### What the task asks
Only an exact repetition of all the entries will be accepted.

(Records from a collection)
────────────────────
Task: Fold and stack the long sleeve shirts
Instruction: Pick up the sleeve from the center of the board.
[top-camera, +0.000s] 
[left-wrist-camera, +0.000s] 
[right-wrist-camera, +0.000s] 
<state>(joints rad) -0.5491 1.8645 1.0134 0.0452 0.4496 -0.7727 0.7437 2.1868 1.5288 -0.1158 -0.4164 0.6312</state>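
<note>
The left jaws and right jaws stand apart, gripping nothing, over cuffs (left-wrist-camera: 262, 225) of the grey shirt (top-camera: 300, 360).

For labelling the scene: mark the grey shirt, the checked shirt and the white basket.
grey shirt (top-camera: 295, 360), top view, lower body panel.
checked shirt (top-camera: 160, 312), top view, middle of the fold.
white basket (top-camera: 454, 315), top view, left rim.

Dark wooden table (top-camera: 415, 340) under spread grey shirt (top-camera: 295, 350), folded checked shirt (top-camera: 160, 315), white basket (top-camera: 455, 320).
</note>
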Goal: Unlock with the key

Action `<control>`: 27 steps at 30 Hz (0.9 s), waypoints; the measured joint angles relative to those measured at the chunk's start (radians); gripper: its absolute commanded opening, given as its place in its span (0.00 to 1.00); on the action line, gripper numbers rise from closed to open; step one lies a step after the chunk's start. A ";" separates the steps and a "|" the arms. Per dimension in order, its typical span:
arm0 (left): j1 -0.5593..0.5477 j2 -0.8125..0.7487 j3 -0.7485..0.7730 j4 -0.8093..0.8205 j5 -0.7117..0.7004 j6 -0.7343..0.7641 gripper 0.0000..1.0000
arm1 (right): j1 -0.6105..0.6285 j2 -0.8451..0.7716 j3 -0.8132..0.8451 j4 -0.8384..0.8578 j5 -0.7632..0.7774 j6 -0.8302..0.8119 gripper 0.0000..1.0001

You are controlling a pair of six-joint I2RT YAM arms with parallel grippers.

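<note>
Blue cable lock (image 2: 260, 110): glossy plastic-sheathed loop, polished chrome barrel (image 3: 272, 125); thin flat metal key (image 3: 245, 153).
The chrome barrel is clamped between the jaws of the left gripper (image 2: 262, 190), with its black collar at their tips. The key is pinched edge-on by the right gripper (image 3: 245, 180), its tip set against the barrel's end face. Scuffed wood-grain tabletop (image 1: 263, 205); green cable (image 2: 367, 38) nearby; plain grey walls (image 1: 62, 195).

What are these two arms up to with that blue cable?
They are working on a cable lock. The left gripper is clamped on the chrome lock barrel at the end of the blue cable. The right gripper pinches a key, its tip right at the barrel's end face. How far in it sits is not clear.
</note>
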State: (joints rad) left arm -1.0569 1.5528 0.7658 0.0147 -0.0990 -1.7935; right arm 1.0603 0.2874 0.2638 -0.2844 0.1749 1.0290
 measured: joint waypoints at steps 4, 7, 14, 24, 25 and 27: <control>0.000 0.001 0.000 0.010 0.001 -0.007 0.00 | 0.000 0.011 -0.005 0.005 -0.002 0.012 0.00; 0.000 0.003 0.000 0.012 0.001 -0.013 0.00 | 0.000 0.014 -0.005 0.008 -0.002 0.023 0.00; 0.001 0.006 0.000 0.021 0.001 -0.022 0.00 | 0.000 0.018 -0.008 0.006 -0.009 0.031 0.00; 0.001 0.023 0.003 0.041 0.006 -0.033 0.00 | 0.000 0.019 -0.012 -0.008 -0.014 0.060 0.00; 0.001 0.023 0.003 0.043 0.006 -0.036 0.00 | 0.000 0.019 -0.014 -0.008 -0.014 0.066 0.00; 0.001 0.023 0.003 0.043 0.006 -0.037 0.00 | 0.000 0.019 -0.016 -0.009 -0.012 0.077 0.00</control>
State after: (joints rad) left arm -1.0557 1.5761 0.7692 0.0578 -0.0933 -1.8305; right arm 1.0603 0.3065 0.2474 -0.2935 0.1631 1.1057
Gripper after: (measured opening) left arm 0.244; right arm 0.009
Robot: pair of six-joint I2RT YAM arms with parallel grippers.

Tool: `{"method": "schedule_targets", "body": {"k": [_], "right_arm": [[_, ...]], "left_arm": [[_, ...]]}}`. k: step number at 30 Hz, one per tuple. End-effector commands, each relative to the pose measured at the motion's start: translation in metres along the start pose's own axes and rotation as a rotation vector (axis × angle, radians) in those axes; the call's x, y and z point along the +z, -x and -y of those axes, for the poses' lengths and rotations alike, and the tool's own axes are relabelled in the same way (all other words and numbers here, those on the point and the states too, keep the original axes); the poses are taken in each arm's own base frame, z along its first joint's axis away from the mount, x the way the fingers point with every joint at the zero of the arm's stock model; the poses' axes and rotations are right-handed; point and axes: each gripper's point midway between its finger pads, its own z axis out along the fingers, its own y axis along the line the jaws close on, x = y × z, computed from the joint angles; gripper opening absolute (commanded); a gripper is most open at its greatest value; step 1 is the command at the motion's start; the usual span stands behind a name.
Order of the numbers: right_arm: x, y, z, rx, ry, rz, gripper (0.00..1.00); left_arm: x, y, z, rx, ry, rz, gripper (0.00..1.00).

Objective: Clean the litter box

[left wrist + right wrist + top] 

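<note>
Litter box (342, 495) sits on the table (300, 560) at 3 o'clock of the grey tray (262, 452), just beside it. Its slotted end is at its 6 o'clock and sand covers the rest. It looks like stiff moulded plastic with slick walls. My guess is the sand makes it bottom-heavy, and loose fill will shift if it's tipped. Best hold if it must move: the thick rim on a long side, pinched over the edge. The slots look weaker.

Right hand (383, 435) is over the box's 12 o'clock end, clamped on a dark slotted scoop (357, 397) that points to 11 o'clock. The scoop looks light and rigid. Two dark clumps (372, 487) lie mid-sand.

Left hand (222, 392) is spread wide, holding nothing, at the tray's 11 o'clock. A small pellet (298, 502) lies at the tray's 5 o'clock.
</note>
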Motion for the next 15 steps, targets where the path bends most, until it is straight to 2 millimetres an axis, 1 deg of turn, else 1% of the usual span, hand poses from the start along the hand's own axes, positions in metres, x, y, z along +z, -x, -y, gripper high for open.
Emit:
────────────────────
### Written solution
Task: Fold and stack the long sleeve shirts
Instruction: Pick up the sleeve from the center of the board.
[top-camera, +0.000s] 
[left-wrist-camera, +0.000s] 
[right-wrist-camera, +0.000s] 
<state>(joints rad) -0.5491 1.8645 1.0134 0.0452 0.4496 -0.7727 0.7437 2.1868 1.5288 -0.1158 -0.4164 0.6312</state>
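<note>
The left jaws and right jaws stand apart, gripping nothing, over cuffs (left-wrist-camera: 262, 225) of the grey shirt (top-camera: 300, 360).

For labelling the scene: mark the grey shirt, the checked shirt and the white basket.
grey shirt (top-camera: 295, 360), top view, lower body panel.
checked shirt (top-camera: 160, 312), top view, middle of the fold.
white basket (top-camera: 454, 315), top view, left rim.

Dark wooden table (top-camera: 415, 340) under spread grey shirt (top-camera: 295, 350), folded checked shirt (top-camera: 160, 315), white basket (top-camera: 455, 320).
</note>
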Goal: Unlock with the key

Action `<control>`: 27 steps at 30 Hz (0.9 s), waypoints; the measured joint angles relative to those measured at the chunk's start (radians); gripper: its absolute commanded opening, given as its place in its span (0.00 to 1.00); on the action line, gripper numbers rise from closed to open; step one lies a step after the chunk's start. A ";" separates the steps and a "|" the arms. Per dimension in order, its typical span:
arm0 (left): j1 -0.5593..0.5477 j2 -0.8125..0.7487 j3 -0.7485..0.7730 j4 -0.8093..0.8205 j5 -0.7117..0.7004 j6 -0.7343..0.7641 gripper 0.0000..1.0000
arm1 (right): j1 -0.6105..0.6285 j2 -0.8451..0.7716 j3 -0.8132..0.8451 j4 -0.8384..0.8578 j5 -0.7632..0.7774 j6 -0.8302..0.8119 gripper 0.0000..1.0001

You are controlling a pair of six-joint I2RT YAM arms with parallel grippers.

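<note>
Blue cable lock (image 2: 260, 110): glossy plastic-sheathed loop, polished chrome barrel (image 3: 272, 125); thin flat metal key (image 3: 245, 153).
The chrome barrel is clamped between the jaws of the left gripper (image 2: 262, 190), with its black collar at their tips. The key is pinched edge-on by the right gripper (image 3: 245, 180), its tip set against the barrel's end face. Scuffed wood-grain tabletop (image 1: 263, 205); green cable (image 2: 367, 38) nearby; plain grey walls (image 1: 62, 195).

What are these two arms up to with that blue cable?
They are working on a cable lock. The left gripper is clamped on the chrome lock barrel at the end of the blue cable. The right gripper pinches a key, its tip right at the barrel's end face. How far in it sits is not clear.
</note>
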State: (joints rad) left arm -1.0569 1.5528 0.7658 0.0147 -0.0990 -1.7935; right arm 1.0603 0.2874 0.2638 -0.2844 0.1749 1.0290
 measured: joint waypoints at steps 4, 7, 14, 24, 25 and 27: <control>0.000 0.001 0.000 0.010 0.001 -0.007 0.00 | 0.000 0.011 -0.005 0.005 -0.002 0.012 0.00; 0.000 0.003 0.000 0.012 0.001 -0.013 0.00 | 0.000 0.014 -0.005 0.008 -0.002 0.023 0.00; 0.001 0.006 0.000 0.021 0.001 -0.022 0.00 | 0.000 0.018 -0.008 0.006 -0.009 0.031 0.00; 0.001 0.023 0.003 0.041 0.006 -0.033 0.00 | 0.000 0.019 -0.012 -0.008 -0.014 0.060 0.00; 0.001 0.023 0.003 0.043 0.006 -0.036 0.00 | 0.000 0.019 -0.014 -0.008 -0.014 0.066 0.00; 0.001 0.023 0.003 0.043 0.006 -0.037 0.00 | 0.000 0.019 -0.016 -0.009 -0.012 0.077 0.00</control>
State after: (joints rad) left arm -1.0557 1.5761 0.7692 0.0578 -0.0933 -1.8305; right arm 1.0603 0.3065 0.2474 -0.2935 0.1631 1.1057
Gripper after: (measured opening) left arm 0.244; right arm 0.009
Robot: pair of six-joint I2RT YAM arms with parallel grippers.

Tool: `{"method": "schedule_targets", "body": {"k": [_], "right_arm": [[_, ...]], "left_arm": [[_, ...]]}}`. k: step number at 30 Hz, one per tuple. End-effector commands, each relative to the pose measured at the motion's start: translation in metres along the start pose's own axes and rotation as a rotation vector (axis × angle, radians) in those axes; the call's x, y and z point along the +z, -x and -y of those axes, for the poses' lengths and rotations alike, and the tool's own axes are relabelled in the same way (all other words and numbers here, those on the point and the states too, keep the original axes); the poses are taken in each arm's own base frame, z along its first joint's axis away from the mount, x the way the fingers point with every joint at the zero of the arm's stock model; the poses' axes and rotations are right-handed; point and axes: each gripper's point midway between its finger pads, its own z axis out along the fingers, its own y axis along the line the jaws close on, x = y × z, computed from the joint angles; gripper opening absolute (commanded); a gripper is most open at its greatest value; step 1 is the command at the motion's start; the usual span stands behind a name.
Order of the numbers: right_arm: x, y, z, rx, ry, rz, gripper (0.00..1.00); left_arm: x, y, z, rx, ry, rz, gripper (0.00..1.00).

Objective: Clean the litter box

[left wrist + right wrist + top] 

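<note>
Litter box (342, 495) sits on the table (300, 560) at 3 o'clock of the grey tray (262, 452), just beside it. Its slotted end is at its 6 o'clock and sand covers the rest. It looks like stiff moulded plastic with slick walls. My guess is the sand makes it bottom-heavy, and loose fill will shift if it's tipped. Best hold if it must move: the thick rim on a long side, pinched over the edge. The slots look weaker.

Right hand (383, 435) is over the box's 12 o'clock end, clamped on a dark slotted scoop (357, 397) that points to 11 o'clock. The scoop looks light and rigid. Two dark clumps (372, 487) lie mid-sand.

Left hand (222, 392) is spread wide, holding nothing, at the tray's 11 o'clock. A small pellet (298, 502) lies at the tray's 5 o'clock.
</note>
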Motion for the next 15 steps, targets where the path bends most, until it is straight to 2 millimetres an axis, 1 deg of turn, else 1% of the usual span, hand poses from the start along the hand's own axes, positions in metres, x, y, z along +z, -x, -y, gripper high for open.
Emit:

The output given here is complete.